» **TASK**
Print, exactly as written, the line containing "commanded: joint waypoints" and every line after it, ending with the final line of the data below.

» **PROVIDED DATA**
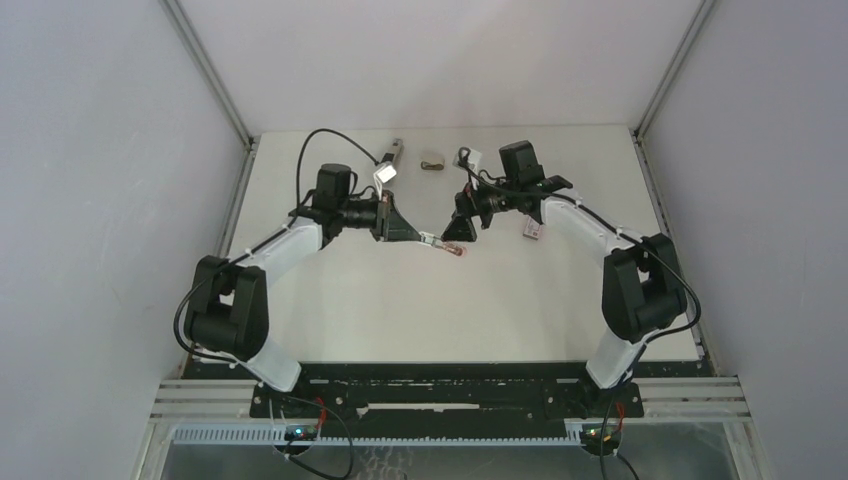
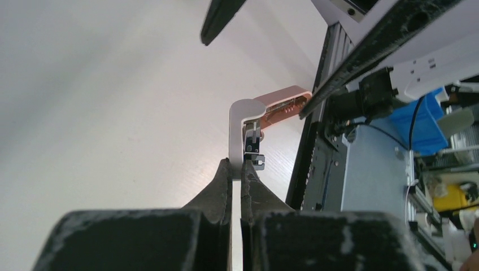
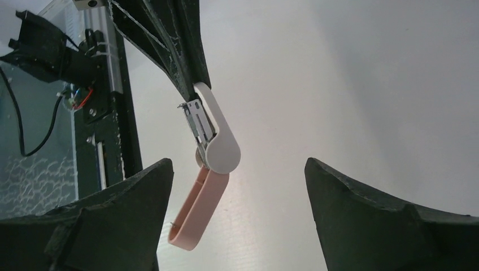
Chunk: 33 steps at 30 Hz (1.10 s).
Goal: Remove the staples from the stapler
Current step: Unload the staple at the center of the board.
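Bare table lies open between the arm bases and the two hands. Mid-table, the left hand is pressed together on the white arm of the stapler. The stapler runs left to right, folded open at its hinge, with the pink arm angling toward the right hand. That hand's fingers stand spread either side of the hinge end. The metal channel is tiny, and staples inside cannot be made out. Further back, a small box sits beside the right arm. A slim dark piece lies by the far edge.

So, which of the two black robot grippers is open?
The right gripper: its jaws stand wide apart, holding nothing. The left gripper is shut on the white arm of the white-and-pink hinged stapler.
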Each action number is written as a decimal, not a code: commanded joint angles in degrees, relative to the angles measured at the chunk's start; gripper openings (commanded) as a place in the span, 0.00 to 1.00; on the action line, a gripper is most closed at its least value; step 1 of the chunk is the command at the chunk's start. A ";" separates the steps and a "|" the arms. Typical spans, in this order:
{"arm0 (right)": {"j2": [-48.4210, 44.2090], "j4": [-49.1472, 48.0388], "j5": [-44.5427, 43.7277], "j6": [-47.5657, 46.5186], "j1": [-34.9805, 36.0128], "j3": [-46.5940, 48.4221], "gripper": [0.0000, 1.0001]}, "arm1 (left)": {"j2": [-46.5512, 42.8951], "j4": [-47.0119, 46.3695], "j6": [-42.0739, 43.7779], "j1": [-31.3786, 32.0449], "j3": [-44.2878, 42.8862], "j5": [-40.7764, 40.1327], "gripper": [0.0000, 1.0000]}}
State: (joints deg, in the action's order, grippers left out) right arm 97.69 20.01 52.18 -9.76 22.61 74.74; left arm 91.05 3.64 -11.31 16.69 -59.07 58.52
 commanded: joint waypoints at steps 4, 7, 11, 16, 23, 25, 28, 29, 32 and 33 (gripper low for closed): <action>2.69 10.43 6.79 -8.82 1.65 4.71 0.80 | -2.66 2.25 4.90 1.64 -2.54 4.33 0.00; 3.84 15.10 7.98 -12.94 2.52 6.22 0.75 | -2.66 2.27 4.91 1.85 -2.39 5.11 0.00; 4.49 16.94 9.09 -15.09 3.33 6.29 0.71 | -2.69 2.25 4.98 2.08 -2.11 5.89 0.00; 5.37 18.87 9.99 -16.82 4.00 6.84 0.63 | -2.51 2.25 5.05 2.22 -2.03 6.80 0.00; 6.71 21.68 11.71 -18.28 4.31 8.54 0.50 | -2.63 2.40 5.50 2.70 -1.84 8.11 0.00; 6.95 22.18 12.01 -18.46 4.42 8.83 0.47 | -2.63 2.66 5.93 2.80 -1.84 8.58 0.00; 7.69 24.31 13.02 -19.44 4.29 9.89 0.37 | -2.77 3.86 6.95 3.05 -2.13 9.12 0.00; 8.11 25.62 13.35 -19.96 4.36 10.55 0.34 | -2.79 4.13 7.14 3.12 -2.25 9.15 0.00; 9.89 30.08 14.88 -22.17 4.37 12.84 0.25 | -2.87 4.35 7.39 3.20 -2.27 9.15 0.00; 10.42 31.07 15.00 -22.57 4.40 13.53 0.22 | -2.83 4.36 7.36 3.21 -2.28 9.09 0.00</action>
State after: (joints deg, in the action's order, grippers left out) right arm 106.87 46.15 63.20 -28.08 26.61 84.20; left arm 90.94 7.94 -5.41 19.40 -59.07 65.25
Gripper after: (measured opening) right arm 0.295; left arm 0.026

» **RESPONSE TO THIS TASK**
 commanded: joint waypoints at steps 4, 7, 11, 16, 23, 25, 28, 29, 32 and 33 (gripper low for closed): <action>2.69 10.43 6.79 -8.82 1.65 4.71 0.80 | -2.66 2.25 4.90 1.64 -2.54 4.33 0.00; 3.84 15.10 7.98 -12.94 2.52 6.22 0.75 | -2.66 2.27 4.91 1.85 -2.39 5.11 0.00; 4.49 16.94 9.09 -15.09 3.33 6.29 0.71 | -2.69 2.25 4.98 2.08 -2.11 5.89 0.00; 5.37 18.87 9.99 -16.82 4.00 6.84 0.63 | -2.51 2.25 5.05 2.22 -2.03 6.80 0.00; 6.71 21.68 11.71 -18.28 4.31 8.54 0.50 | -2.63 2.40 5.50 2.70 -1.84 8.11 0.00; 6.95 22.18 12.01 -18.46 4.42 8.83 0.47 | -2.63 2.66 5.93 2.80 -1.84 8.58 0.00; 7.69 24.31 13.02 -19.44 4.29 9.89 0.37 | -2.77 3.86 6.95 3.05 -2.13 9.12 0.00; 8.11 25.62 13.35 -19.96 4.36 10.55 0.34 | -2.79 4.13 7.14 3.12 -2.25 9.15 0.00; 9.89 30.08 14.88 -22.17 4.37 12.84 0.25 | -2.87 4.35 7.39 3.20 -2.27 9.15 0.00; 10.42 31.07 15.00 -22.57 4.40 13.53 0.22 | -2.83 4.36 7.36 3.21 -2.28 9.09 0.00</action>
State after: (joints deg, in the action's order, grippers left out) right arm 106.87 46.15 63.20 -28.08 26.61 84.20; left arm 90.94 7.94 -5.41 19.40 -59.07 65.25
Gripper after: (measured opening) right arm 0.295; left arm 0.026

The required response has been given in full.